Tony Tulathimutte offers advice on lowering word count: Merge scenes, murder characters, quit writing altogether: “merge scenes, murder characters, ‘start as close to the end as possible’ (Kurt Vonnegut), quit writing altogether.” Pair with this Millions piece on writing slowly and by hand.
Could James Baldwin be America’s greatest essayist? Ta-Nehisi Coates believes so -- at The Atlantic, he argues that The Fire Next Time shows Baldwin committing “amazing acts of intellectual and emotional courage.” (Related: Buzz Poole paid tribute to Baldwin back in 2008.)

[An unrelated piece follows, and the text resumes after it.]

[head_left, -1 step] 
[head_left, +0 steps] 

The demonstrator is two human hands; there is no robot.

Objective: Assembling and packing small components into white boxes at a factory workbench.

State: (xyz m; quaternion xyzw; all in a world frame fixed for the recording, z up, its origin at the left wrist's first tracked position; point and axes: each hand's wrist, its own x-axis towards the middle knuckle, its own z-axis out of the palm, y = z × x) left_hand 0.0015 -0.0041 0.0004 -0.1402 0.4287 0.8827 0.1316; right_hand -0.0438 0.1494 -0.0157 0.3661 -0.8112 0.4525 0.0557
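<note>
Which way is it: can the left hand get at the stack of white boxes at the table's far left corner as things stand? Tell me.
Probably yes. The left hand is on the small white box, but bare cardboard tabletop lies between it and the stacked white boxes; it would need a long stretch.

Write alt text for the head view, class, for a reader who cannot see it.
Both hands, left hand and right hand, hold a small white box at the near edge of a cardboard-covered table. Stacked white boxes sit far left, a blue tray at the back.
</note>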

"If you read through all the citations, you’ll start to detect certain patterns. Any aspirant Nobel Prize–winner should take note—these may hold the key to victory." The Paris Review has read through all of the Nobel Prize-winner citations and came to a couple of conclusions, such as "you should be great... but it also helps if you’re epic. Oh, and fresh!" Pair their piece with our own overview of newest laureate Patrick Modiano's work, and The New Yorker's look into the translation of Nobel Prize-winning authors.
New this week: Pushkin Hills by Sergei Dovlatov; The Divorce Papers by Susan Rieger; Hyde by Daniel Levine; Cambridge by Girl, Interrupted author Susanna Kaysen; Decoded by Mai Jia; Visible City by Tova Mirvis; The Moon Before Morning by W.S. Merwin; and Caribou by Charles Wright.